Exercise directions: From the records below, transcribe exactly the lines that begin at the line with "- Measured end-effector" and end at the line with "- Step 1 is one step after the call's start", both included.

══ Data for analysis

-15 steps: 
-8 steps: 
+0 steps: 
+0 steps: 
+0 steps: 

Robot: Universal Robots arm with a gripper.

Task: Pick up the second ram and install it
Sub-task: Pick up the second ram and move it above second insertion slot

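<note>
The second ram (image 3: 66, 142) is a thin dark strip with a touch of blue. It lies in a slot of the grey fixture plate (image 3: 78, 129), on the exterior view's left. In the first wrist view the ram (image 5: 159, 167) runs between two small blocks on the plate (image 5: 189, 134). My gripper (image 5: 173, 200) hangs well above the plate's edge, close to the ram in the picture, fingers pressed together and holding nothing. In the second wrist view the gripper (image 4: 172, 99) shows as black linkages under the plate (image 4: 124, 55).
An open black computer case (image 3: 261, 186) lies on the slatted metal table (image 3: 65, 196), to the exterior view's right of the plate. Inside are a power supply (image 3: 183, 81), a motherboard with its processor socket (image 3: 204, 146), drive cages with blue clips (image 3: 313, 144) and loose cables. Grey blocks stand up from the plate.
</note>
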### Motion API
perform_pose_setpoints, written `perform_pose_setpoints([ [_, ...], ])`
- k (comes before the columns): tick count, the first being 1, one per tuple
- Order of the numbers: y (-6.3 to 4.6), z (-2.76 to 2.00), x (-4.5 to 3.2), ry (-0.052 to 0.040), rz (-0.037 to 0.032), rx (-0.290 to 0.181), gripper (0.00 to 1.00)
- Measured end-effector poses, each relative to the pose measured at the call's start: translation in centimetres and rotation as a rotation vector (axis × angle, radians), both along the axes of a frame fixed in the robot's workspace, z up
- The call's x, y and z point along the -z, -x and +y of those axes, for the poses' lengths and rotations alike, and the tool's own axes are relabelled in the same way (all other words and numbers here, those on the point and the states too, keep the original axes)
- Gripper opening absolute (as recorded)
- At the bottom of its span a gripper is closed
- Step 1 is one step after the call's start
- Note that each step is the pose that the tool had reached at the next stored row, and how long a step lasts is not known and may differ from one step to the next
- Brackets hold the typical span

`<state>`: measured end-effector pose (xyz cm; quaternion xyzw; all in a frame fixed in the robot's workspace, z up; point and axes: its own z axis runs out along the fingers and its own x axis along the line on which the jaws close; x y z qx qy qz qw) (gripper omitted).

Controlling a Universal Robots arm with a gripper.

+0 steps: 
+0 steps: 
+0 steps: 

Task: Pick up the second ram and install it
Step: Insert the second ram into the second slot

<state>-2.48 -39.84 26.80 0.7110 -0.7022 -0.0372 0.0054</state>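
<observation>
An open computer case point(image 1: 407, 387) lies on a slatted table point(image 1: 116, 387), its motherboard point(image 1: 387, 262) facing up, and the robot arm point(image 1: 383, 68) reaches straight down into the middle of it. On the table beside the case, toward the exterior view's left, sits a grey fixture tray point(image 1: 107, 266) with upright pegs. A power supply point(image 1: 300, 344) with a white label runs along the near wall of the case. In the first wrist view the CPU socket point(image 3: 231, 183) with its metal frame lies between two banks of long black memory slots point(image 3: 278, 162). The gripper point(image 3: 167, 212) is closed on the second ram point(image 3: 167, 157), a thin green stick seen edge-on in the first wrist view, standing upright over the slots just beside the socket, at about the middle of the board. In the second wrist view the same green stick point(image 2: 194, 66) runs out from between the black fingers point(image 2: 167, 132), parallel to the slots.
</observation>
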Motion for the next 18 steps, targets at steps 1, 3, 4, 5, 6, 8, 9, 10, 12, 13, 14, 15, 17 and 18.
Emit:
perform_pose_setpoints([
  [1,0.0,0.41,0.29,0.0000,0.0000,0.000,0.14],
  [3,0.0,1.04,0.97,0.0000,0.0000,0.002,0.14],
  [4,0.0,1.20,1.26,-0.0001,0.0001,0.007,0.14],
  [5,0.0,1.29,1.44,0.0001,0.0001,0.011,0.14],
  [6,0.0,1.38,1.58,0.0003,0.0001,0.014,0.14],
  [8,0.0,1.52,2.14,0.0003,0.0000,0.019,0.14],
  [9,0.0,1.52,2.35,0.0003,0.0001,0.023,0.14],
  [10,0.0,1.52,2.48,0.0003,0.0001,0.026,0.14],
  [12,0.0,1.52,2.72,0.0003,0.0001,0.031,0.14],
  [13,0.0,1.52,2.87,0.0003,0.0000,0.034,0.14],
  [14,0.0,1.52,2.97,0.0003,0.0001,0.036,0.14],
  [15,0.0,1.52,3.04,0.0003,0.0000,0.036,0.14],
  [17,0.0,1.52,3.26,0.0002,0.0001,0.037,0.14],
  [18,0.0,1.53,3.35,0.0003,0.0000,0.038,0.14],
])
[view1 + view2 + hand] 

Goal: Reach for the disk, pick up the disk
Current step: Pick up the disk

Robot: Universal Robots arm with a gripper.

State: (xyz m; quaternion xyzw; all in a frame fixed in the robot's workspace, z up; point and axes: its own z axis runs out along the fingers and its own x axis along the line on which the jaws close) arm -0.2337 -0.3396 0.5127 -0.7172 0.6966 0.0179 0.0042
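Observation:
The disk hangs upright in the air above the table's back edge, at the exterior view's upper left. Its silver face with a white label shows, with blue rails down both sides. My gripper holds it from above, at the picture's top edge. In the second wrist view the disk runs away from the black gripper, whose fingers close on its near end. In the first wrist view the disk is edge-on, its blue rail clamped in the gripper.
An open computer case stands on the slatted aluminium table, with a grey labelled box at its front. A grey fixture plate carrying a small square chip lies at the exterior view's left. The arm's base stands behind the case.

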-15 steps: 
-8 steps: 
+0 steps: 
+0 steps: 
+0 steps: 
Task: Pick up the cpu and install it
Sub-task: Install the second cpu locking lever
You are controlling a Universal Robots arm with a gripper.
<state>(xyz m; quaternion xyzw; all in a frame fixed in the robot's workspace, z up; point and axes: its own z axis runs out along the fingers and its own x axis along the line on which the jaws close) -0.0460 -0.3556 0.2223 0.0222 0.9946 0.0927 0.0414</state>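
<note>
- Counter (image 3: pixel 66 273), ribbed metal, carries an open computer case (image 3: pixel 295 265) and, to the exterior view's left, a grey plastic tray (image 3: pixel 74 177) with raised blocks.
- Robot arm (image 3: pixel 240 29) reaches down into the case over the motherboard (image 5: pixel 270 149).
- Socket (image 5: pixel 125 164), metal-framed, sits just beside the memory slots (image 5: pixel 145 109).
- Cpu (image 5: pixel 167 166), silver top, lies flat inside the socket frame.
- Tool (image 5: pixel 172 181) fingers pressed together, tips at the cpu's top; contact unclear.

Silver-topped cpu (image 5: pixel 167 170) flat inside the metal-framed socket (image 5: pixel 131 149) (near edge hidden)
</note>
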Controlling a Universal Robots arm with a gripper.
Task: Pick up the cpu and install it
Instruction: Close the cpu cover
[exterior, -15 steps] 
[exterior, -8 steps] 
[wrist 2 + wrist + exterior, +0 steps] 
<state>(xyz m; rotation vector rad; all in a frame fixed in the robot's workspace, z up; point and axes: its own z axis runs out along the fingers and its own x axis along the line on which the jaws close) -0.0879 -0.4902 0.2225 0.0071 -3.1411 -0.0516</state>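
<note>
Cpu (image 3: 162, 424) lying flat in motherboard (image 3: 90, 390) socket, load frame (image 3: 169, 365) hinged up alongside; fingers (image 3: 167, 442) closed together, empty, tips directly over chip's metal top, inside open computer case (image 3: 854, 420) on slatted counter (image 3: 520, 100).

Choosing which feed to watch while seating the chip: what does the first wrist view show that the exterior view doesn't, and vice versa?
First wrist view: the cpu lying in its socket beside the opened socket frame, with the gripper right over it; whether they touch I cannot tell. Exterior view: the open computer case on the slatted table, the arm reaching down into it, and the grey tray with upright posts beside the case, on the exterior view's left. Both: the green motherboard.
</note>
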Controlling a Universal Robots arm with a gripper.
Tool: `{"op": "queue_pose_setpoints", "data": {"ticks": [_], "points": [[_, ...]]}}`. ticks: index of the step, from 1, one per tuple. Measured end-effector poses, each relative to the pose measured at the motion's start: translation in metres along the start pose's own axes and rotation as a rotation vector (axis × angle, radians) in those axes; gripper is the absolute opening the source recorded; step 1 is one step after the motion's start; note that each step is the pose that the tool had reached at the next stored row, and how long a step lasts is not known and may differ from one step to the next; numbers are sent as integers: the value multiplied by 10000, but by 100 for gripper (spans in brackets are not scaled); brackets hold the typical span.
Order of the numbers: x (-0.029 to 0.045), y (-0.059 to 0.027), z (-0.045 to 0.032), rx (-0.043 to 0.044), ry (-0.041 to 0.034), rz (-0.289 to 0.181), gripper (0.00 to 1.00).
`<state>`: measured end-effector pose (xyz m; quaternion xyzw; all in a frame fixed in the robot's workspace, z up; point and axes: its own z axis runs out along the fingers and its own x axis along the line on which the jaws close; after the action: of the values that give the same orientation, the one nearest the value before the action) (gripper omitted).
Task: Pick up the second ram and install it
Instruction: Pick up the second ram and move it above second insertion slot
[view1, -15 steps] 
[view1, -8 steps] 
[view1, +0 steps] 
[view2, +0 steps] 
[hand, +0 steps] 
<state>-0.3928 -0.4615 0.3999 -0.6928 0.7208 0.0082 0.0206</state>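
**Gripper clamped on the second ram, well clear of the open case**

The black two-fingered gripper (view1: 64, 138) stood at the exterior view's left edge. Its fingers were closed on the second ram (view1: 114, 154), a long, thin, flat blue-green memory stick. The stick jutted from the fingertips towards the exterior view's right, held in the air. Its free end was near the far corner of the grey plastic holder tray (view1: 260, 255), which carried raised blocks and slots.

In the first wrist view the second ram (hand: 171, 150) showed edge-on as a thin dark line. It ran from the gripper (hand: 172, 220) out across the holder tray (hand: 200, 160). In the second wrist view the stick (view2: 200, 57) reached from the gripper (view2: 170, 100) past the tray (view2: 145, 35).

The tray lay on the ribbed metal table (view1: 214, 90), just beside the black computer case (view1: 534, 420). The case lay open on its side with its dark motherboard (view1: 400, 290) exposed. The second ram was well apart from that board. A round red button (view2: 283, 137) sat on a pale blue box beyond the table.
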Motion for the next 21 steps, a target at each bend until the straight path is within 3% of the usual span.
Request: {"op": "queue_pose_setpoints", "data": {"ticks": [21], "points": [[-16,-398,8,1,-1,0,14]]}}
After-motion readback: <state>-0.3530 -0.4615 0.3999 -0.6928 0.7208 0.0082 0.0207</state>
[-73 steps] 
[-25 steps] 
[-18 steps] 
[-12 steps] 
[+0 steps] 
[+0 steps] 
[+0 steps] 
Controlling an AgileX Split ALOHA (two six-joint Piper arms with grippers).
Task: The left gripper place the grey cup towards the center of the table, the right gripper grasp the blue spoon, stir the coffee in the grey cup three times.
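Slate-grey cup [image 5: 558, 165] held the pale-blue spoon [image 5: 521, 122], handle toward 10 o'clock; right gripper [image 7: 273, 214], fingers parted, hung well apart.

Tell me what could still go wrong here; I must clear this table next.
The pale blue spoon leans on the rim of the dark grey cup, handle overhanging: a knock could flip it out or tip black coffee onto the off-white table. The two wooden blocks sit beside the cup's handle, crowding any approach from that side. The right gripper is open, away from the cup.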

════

Result:
- Measured end-effector poses, each relative to the pose measured at the call's start: translation in centimetres and rotation as a rotation vector (axis × angle, radians), both along the axes of a frame fixed in the robot's workspace, z up
- The call's x, y and z point along the -z, -x and +y of those axes, for the poses' lengths and rotations alike, and the tool's own axes are relabelled in the same way (all other words and numbers here, those on the point and the states too, keep the original axes)
- Gripper opening absolute (as recorded)
- At the bottom of its span a gripper is closed
- Step 1 is one step after the call's start

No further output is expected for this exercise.